Members of Hemingby History Group were overjoyed after securing a letter written by legendary Horncastle hangman William Marwood.
They saw off rival bidders at an auction in Louth earlier this month.
The fact they were successful seemed fitting as in the letter, Marwood offered his services to hang William Drant, a Hemingby man.
Drant had been found guilty of murdering Hemingby’s police constable Thomas Gell in 1876.
However, the group’s delight turned to dismay when an eagle-eyed member spotted the letter was not all it seemed to be and was alledgedly a ‘later copy’ of the original.
Now, the group has secured a full refund - and has promised to learn from the experience.

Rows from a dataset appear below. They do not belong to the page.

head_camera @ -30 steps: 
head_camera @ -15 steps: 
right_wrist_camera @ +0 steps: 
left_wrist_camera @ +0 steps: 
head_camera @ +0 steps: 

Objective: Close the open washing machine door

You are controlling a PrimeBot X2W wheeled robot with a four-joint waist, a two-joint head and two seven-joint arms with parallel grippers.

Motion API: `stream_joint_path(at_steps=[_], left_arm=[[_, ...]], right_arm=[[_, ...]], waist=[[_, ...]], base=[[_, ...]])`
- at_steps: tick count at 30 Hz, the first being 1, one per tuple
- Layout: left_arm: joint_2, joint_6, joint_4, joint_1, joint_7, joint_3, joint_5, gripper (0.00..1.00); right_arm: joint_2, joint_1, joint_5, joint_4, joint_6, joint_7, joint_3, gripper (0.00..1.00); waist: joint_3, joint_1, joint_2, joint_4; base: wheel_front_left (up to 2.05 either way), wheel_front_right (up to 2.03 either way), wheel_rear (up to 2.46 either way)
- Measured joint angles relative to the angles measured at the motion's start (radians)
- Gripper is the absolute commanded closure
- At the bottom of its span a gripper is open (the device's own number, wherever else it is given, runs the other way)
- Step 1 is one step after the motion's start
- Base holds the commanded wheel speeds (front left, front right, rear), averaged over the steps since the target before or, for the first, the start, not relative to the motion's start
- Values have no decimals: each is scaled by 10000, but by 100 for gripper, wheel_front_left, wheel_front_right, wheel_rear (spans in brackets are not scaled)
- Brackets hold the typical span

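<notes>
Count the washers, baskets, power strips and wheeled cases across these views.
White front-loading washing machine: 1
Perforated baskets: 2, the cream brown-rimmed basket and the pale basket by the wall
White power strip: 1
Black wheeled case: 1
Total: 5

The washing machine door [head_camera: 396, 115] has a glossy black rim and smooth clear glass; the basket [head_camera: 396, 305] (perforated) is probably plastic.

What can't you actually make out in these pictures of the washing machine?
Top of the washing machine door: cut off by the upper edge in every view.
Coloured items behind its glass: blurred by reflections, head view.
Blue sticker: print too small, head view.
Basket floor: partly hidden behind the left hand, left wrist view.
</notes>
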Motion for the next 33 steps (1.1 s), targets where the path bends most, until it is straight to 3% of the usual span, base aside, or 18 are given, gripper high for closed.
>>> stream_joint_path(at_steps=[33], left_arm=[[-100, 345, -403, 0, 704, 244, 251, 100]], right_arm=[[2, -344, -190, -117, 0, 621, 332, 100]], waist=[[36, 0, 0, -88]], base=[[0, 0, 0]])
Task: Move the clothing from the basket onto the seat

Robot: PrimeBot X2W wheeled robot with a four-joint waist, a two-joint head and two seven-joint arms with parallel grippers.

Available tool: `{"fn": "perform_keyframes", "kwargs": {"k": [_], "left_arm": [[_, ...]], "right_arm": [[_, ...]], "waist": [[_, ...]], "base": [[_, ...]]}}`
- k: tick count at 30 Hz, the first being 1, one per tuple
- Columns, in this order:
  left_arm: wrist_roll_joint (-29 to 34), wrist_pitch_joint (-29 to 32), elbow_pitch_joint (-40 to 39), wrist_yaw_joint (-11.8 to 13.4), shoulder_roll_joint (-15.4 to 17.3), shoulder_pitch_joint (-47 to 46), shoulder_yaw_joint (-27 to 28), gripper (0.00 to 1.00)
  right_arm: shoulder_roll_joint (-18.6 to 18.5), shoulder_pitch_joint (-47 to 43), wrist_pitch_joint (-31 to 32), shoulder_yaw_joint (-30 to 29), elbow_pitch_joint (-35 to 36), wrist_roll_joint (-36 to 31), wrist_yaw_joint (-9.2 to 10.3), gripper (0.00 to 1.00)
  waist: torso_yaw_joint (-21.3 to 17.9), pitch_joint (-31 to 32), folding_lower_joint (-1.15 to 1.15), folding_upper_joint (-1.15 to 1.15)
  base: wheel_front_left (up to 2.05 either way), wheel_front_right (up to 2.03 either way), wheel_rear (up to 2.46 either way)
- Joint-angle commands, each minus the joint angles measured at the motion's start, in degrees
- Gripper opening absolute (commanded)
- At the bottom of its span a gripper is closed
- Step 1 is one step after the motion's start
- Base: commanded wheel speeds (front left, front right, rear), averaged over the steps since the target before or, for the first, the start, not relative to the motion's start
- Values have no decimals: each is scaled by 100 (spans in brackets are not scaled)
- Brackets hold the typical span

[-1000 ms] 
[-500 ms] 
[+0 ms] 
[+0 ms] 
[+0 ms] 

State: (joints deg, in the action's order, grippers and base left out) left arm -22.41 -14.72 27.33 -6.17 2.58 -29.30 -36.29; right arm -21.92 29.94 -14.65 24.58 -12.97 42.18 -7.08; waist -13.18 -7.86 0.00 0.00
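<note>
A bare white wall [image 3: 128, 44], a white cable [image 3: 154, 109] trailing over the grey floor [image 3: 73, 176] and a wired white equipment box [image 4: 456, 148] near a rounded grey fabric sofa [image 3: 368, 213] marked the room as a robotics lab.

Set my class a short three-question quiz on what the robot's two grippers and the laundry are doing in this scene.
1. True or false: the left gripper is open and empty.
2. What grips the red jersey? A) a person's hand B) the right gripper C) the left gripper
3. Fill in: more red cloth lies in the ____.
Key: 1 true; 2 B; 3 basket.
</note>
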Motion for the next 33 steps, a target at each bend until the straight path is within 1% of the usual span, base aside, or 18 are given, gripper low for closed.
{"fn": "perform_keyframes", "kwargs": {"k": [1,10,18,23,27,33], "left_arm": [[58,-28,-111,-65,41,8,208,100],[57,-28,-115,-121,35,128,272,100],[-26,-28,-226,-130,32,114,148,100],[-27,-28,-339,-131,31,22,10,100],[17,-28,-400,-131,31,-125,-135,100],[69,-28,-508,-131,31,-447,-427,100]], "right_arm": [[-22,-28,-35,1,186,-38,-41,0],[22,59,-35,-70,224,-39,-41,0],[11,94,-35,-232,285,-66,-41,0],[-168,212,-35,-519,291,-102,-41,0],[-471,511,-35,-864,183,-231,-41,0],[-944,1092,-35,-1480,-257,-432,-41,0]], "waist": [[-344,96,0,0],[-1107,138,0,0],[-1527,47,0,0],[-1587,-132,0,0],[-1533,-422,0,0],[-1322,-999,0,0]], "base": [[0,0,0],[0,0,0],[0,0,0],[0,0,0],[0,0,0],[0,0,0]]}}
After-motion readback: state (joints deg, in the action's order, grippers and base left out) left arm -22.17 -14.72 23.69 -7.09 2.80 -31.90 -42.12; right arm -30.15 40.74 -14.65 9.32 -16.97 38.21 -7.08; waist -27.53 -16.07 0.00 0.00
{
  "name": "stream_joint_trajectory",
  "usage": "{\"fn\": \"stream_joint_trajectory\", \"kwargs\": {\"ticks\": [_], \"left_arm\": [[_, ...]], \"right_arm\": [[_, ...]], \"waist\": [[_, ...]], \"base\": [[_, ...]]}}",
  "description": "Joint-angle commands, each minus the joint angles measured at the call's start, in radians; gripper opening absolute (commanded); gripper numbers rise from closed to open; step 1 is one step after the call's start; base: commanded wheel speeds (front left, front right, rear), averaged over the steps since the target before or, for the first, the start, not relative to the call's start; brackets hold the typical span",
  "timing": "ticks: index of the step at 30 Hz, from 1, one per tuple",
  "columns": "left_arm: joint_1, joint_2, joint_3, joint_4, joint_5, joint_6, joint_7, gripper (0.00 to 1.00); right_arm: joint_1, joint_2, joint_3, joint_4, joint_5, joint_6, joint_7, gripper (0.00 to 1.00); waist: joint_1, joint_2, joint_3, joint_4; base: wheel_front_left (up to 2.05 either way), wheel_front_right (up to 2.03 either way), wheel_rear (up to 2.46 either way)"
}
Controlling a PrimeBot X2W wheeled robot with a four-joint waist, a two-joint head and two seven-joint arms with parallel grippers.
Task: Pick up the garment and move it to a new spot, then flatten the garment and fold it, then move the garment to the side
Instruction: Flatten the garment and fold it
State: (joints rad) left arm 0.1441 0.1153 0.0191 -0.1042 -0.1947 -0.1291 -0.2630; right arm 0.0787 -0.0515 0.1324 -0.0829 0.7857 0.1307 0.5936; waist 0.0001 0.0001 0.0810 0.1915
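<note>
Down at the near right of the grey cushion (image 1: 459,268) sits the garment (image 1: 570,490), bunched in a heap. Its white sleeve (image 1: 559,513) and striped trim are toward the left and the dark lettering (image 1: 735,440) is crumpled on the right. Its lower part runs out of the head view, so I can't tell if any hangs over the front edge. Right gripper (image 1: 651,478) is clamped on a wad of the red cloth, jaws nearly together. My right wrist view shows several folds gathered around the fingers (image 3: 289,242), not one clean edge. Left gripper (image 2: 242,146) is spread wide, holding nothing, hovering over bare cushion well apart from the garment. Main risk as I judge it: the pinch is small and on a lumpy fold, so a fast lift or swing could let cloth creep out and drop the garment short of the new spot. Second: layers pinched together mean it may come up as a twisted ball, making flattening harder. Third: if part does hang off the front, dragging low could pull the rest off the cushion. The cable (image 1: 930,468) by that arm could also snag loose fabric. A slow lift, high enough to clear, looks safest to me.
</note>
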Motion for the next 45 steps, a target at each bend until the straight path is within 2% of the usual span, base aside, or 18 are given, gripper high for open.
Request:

Group chairman Alison Fairchild said: “When we saw the article in the Horncastle News about the letter being auctioned, we thought it would be ideal to add to our collection.
“It was a very busy auction and the auctioneer said it was the star item so we were delighted to secure it.
“However, a member of our group compared the letter with other examples of Marwood’s writing online and we realised ours was a later copy.
“We contacted the auctioneer and happily everything has been resolved.
“The auctioneers and the sellers were very helpful and we have a full refund. It was an innocent mistake.”
She added: “We are disappointed it wasn’t an original. If anything like this comes up again, we shall know to check online to see if there are any examples of previous letters to compare with.”
James Laverack, a spokesman for the auctioneers, John Taylors, confirmed an agreement had been reached but declined to comment further.
Marwood was appointed by the government as a hangman in 1872.
In nine years, he hung 176 people.
Originally, a cobbler, he lived in Church Lane, Horncastle.
He died in 1883 from pneumonia and jaundice and was buried at Trinity Church.
He never got to hang Drant, who was handed a reprieve because he was found to be suffering from epilepsy at the time of the murder.
His case signalled major changes in the British legal system.
Constable Gell was buried in Hemingby churchyard.